→ **WHAT NEEDS TO BE DONE**
Copy out the listing in full, exactly as written, but not its pictures.

→ **GIVEN INFORMATION**
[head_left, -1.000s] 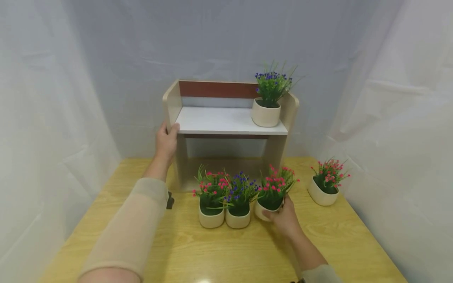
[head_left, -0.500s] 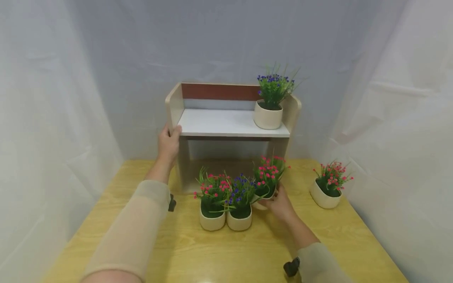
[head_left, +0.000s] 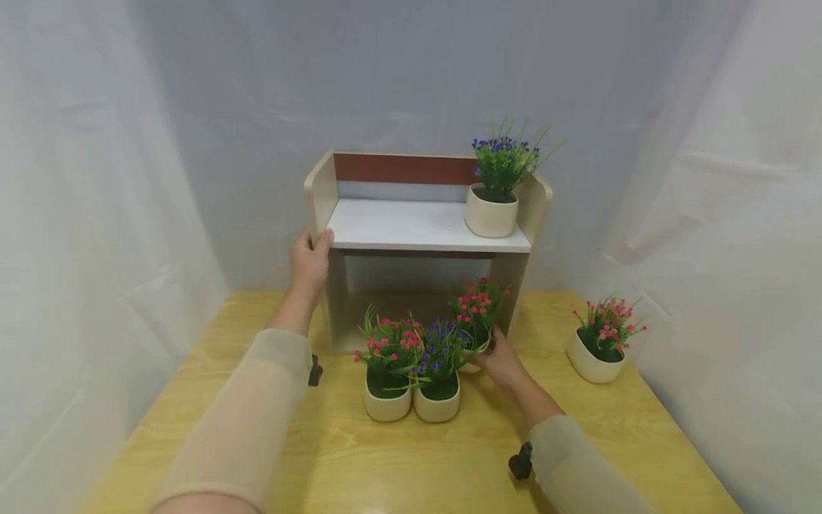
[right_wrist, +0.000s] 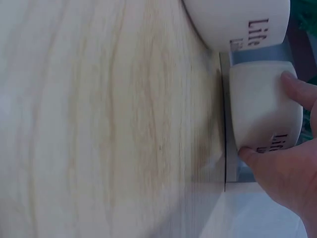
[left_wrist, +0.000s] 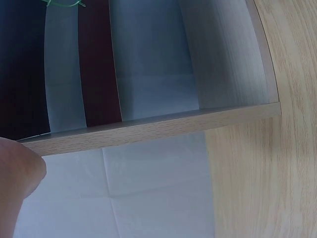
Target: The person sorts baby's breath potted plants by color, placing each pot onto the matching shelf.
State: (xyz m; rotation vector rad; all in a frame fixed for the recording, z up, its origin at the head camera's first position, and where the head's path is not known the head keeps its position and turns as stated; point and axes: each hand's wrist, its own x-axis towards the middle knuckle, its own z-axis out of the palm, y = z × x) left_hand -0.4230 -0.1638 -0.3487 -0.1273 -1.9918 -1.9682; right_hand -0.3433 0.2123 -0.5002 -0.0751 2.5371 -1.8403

→ **EXERCISE RESPONSE**
[head_left, -1.000s] 
[head_left, -0.500s] 
[head_left, +0.000s] 
[right_wrist, +0.000s] 
[left_wrist, +0.000s] 
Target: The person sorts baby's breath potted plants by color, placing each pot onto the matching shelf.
State: (xyz m; rotation vector rad; all in a frame fixed for the recording, z up, its origin at the head camera's first position, and where the head's path is not known the head keeps its position and turns as stated; point and axes: each hand's wrist, its own x-axis towards the middle knuckle, its own z-axis out of the palm, y = z × x) left_hand -0.4230 -0.1638 -0.3487 -0.1273 -1.9918 -1.9682; right_hand -0.3433 0.2123 -0.5002 -0.0751 2.5371 -1.8403

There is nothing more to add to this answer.